Riprese l’omelia. Il marocchino incosciente finì per adagiarsi mollemente su se stesso, con la fronte posata sul banco. Dormì un poco. Si svegliò di soprassalto. Non sapeva nemmeno dove fosse, chi fosse, quale mondo stesse vivendo. Probabilmente pensava d’essere in Marocco, di avere ancora 7 anni o d'esser già morto nella sua fatiscente spelonca. Chi può dirlo. Abbassò la cerniera e pisciò in piedi contro una colonna della navata laterale. Un lago di piscio giallastro, maleodorante come il peccato. Lanciò un ghignetto di soddisfazione e si stese sulle panche, come a voler dormire. L’unto sul sagrato diede la sua pace. Le zimarre si congedarono. Tutte e tre sotto braccio, passarono innanzi al turpe atto di profanazione. Fecero un segno di croce e volsero gli occhi al cielo. “C'è dentro un indemoniato”, gridò una di loro rivolta agli agricoltori radunati innanzi al bar di fronte alla chiesa, prima di andare nei campi. 
Capeggiate dall’uomo santo che correva tenendosi le gonne con le mani, si diressero al comando dei carabinieri. Passarono pochi minuti, e i solerti gendarmi fecero irruzione nell’edificio di culto. Furono attimi di lotta commovente a sacra. Lo presero a braccia, conducendolo nella volante che ancora si dibatteva come un verme sbronzo. Quel furente odio vendicatore continuò in questura. Spintoni, parole di sacra vendetta.
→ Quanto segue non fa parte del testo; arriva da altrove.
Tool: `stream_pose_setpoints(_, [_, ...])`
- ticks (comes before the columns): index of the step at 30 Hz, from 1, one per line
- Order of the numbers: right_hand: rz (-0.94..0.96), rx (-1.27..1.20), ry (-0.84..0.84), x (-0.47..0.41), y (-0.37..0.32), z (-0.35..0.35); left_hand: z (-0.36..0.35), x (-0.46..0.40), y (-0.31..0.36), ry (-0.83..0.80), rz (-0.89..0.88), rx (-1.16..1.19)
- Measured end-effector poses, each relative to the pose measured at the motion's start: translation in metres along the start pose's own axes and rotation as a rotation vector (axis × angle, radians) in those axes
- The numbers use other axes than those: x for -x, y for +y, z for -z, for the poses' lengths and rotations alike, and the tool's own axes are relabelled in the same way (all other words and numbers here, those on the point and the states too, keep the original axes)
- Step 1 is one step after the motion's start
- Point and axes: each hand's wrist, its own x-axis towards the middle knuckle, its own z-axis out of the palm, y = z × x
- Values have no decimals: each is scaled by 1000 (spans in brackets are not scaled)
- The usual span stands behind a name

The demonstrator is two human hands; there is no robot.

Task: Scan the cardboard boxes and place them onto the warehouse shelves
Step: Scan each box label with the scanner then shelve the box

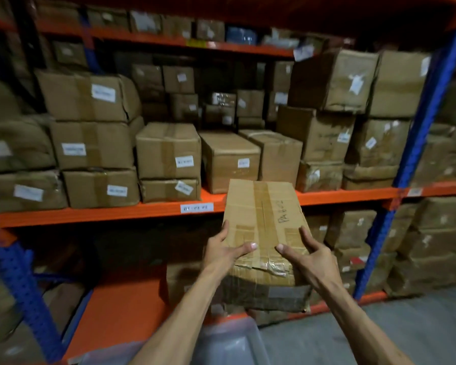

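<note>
The box (265, 233) runs lengthways away from the person, far end tipped up at the orange beam (90, 213) of the middle shelf. It is creased brown cardboard, taped down the centre, with handwriting on top. The left hand (227, 252) and right hand (311, 255) clasp its near corners. Taped, labelled cartons (169, 151) crowd the shelf.

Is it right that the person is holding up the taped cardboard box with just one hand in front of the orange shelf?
Not quite. The head view shows both hands on the taped cardboard box: the left hand grips its left side and the right hand its right side. It is indeed held in front of the orange shelf.
</note>
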Motion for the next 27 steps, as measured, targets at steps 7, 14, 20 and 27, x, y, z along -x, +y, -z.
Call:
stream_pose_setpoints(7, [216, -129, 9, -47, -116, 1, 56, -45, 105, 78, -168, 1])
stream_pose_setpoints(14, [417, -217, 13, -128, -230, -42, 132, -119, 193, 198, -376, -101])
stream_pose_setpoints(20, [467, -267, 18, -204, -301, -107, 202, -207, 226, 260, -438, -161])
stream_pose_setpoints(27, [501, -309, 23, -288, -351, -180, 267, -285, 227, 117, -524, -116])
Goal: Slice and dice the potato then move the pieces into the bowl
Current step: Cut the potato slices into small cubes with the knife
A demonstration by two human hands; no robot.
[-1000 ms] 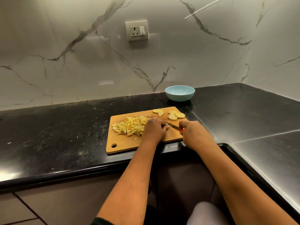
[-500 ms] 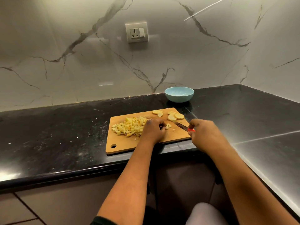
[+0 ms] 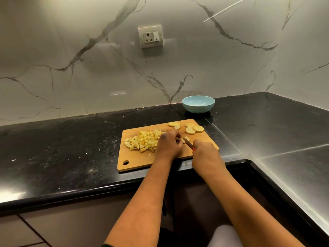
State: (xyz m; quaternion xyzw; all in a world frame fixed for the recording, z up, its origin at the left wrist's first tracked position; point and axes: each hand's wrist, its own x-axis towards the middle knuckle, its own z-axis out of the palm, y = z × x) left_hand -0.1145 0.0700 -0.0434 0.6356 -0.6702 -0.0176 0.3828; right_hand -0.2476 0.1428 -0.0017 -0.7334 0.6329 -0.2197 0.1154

Poi lo gettarono nella cella come un sacco di juta ripieno di sterco. “Maledetto figlio di una troia marocchina, lo sai che da qui non uscirai più?”, gli dicevano. Quindi un rumore sordo di ossa colpite, ed urla animalesche.
Il giorno dopo Adil fu trovato che pendeva dalla finestra, improbabilmente legato con una cinghia dei pantaloni. Qualcuno giura d’averlo visto col volto tumefatto e lividi sparsi per tutto il corpo, come il nazareno brutalizzato da pretoriani armati di elmetto e lance. Neppure i suoi famigliari in patria poterono riconoscerlo, in quanto sprovvisto o privato di ogni documento.
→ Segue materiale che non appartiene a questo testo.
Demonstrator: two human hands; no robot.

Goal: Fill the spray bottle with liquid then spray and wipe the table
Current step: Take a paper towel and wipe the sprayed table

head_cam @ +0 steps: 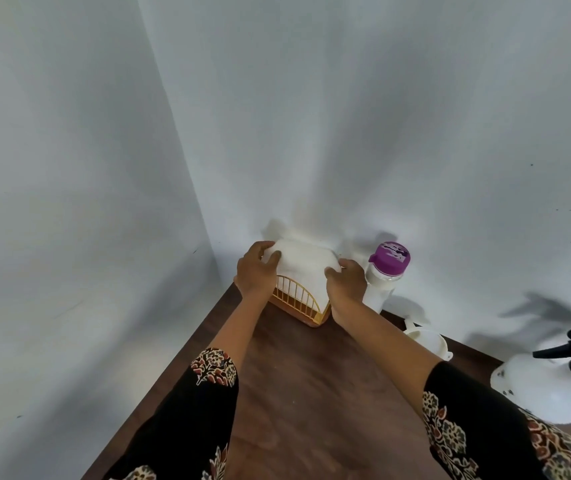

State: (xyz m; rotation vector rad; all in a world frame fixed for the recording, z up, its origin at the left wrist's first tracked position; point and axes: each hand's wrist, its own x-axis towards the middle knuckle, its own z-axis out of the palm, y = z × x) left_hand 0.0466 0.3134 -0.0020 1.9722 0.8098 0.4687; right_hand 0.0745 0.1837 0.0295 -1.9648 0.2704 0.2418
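While both our hands, left hand (255,268) and right hand (346,280), reach far, their fingers curl onto the white cloth (303,263) in the yellow basket (299,303).

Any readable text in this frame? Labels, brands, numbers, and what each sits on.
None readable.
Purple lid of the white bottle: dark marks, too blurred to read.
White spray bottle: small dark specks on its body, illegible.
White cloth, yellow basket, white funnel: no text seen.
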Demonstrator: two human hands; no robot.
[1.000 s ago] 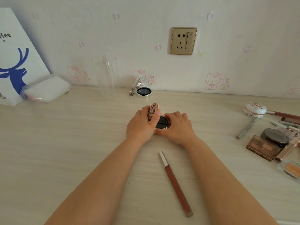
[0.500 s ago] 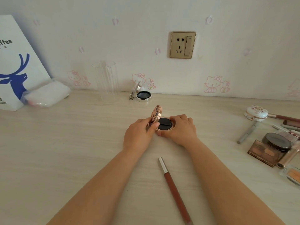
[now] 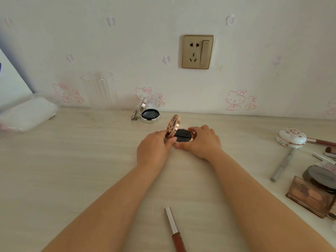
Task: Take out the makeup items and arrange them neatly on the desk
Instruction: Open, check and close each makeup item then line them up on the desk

Così finisce chi non esiste. In un cimitero, nell’ossario comune e senza un prete che celebra la pietà del sacrilego suicida che non è mai esistito.
Mentre qualche chilometro lontano, eminenze nobiliari, virtuosi preti e sommi vati del garantismo di classe, si preoccupavano della sanità di un impresario manigoldo dal naso arricciato, perché il cibo delle carceri non è buono.